Supplied records section start

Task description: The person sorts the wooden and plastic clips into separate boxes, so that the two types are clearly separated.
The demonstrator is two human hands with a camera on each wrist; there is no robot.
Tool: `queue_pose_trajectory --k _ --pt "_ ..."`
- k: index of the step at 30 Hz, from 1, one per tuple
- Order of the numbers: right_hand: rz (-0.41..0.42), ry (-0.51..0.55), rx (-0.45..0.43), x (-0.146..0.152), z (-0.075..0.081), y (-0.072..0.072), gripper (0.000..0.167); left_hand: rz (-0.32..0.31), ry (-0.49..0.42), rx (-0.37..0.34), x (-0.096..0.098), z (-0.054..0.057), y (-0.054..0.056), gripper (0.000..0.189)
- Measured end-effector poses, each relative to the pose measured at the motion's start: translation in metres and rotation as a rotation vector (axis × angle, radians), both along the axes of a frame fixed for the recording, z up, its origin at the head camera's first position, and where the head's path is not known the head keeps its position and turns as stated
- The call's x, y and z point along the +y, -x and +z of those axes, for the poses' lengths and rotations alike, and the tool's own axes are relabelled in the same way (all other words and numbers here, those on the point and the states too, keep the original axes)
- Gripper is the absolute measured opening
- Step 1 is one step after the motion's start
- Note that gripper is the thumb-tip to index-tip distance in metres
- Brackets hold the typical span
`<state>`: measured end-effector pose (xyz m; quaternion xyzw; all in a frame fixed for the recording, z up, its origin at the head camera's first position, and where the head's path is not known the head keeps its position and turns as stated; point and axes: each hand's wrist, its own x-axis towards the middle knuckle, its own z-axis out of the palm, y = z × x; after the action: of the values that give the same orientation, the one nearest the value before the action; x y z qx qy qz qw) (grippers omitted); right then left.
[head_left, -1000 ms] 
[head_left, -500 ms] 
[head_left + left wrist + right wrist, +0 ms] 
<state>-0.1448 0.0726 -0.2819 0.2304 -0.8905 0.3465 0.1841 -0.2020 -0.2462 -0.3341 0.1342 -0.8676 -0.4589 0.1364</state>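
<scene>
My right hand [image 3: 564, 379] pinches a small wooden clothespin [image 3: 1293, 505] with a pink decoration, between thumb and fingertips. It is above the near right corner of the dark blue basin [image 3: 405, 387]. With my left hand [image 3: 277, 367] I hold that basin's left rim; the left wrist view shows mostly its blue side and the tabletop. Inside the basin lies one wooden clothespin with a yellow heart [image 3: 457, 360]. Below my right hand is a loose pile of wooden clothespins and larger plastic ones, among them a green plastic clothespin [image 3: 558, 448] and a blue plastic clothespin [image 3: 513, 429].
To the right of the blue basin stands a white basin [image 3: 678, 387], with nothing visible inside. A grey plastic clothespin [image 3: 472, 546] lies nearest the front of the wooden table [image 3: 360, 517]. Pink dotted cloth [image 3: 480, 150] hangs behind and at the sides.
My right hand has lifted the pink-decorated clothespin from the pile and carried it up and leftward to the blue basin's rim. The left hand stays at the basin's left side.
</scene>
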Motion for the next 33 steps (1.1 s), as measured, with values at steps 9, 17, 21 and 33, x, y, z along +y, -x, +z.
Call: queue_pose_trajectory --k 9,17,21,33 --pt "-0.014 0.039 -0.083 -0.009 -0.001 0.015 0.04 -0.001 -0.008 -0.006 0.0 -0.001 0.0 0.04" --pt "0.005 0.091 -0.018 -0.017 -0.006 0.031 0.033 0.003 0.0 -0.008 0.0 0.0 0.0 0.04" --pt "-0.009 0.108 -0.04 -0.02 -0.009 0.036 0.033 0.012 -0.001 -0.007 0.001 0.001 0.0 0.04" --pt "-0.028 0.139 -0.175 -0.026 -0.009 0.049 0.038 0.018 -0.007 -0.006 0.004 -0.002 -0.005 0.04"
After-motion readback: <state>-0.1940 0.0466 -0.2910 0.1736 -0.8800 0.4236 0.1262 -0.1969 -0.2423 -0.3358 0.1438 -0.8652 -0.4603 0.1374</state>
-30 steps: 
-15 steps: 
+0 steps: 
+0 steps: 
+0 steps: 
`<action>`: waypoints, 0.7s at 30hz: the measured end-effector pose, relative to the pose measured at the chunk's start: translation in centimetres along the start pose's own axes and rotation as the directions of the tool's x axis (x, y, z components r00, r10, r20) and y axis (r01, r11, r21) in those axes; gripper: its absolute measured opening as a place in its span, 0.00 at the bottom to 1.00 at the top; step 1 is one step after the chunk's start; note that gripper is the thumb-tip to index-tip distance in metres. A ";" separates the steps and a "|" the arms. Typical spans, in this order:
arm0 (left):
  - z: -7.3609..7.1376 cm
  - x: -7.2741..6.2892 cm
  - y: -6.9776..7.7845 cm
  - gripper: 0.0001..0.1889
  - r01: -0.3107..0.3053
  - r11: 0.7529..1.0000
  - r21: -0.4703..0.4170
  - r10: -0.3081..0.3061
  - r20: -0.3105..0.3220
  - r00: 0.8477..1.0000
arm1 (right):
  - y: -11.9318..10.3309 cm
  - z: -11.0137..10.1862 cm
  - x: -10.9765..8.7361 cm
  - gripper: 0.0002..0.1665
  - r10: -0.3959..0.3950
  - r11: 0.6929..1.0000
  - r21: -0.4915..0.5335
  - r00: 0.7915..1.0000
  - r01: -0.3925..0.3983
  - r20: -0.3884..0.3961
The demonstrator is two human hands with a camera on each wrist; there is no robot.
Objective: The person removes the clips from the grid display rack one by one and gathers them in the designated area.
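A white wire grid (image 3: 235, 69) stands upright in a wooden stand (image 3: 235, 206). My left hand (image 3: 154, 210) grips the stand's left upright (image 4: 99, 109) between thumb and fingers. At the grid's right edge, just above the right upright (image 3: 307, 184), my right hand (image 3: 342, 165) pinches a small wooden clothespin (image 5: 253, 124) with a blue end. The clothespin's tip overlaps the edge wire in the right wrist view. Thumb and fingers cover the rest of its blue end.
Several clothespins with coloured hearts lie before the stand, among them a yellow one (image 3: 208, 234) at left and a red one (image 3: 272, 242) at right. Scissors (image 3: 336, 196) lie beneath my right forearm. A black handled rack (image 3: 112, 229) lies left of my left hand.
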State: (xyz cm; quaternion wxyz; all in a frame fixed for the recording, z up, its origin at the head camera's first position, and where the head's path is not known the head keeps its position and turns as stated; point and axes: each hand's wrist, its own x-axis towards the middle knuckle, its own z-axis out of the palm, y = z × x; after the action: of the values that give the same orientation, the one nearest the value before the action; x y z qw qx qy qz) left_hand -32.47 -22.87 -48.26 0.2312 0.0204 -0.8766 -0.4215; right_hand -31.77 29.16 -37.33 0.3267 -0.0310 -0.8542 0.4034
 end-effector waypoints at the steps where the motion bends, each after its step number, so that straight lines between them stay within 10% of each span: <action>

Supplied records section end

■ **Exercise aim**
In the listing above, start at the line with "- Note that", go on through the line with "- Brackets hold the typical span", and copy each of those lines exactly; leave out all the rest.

■ **Completed task**
- Note that gripper is the thumb-tip to index-tip distance in metres
- Brackets hold the typical span

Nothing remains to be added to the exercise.